In a horror movie of the future, the villain could very well be someone who hijacks your GPS system and sends you to that lonely cabin in the woods.
Global positioning system (GPS) technology is becoming something people can't imagine living without, so if such a ubiquitous system were to come under attack, what could be done?
It's an uncomfortable question, but one that a group of Cornell researchers have considered with their research into "spoofing" GPS receivers.
GPS is a U.S. navigation system of more than 30 satellites circling Earth twice a day in specific orbits, transmitting signals to receivers on land, sea and in air to calculate their exact locations. "Spoofing," a not-quite-technical term first coined in the radar community, is the transmission of fake GPS signals that receivers accept as authentic ones.
Handheld GPS receivers are popular for their usefulness in navigating unfamiliar highways or backpacking into wilderness areas.
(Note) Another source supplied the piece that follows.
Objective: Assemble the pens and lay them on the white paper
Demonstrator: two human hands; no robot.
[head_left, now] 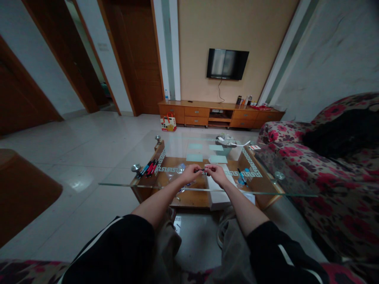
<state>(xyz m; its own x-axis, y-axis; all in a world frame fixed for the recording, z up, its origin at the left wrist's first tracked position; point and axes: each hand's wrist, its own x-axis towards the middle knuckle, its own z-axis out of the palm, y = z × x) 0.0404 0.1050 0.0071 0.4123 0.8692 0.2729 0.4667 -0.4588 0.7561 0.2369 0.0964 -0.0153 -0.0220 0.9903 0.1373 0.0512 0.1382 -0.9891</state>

But GPS is also embedded in the world's technological fabric. Such large commercial enterprises as utility companies and financial institutions have made GPS an essential part of their operations.
To demonstrate how a navigation device can be fooled, the researchers, led by Cornell professors Paul Kintner and Mark Psiaki, programmed a briefcase-size GPS receiver, used in ionospheric research, to send out fake signals.
Paper co-authors Brent Ledvina, Cornell Ph.D. '07 and now an assistant professor of electrical and computer engineering at Virginia Tech, and first author Todd Humphreys, Cornell Ph.D. '07, described how the "phony" receiver could be placed in the proximity of a navigation device, where it would track, modify, and retransmit the signals being transmitted from the GPS satellite constellation. Gradually, the "victim" navigation device would take the counterfeit navigation signals for the real thing.
The Cornell researchers, after more than a year of building equipment and experimenting in Rhodes Hall, presented a paper on their findings at a meeting of the Institute of Navigation, Sept. 19 in Savannah, Ga.
"GPS is woven into our technology infrastructure, just like the power grid or the water system," said Kintner, Cornell professor of electrical and computer engineering and director of the Cornell GPS Laboratory. "If it were attacked, there would be a serious impact."
By demonstrating the vulnerability of receivers to spoofing, the researchers believe they can help devise methods to guard against such attacks.
"Our goal is to inspire people who design GPS hardware to think about ways to make it so the kinds of things we're showing can be overcome," said Psiaki, Cornell professor of mechanical and aerospace engineering.
The idea of GPS receiver spoofing isn't new; in fact, the U.S. government addressed the issue in a December 2003 report detailing seven "countermeasures" against such an attack. But, according to the researchers, such countermeasures would not have successfully guarded against the signals produced by their reprogrammed receiver.
"We're fairly certain we could spoof all of these, and that's the value of our work," Humphreys said.
So use some common sense. If your GPS says you are in New York City but you're driving up a lonely mountain road, consider that you might want to read a map, analog-style.
And if you stop at that cabin you see up ahead, don't read aloud from any Book of the Dead.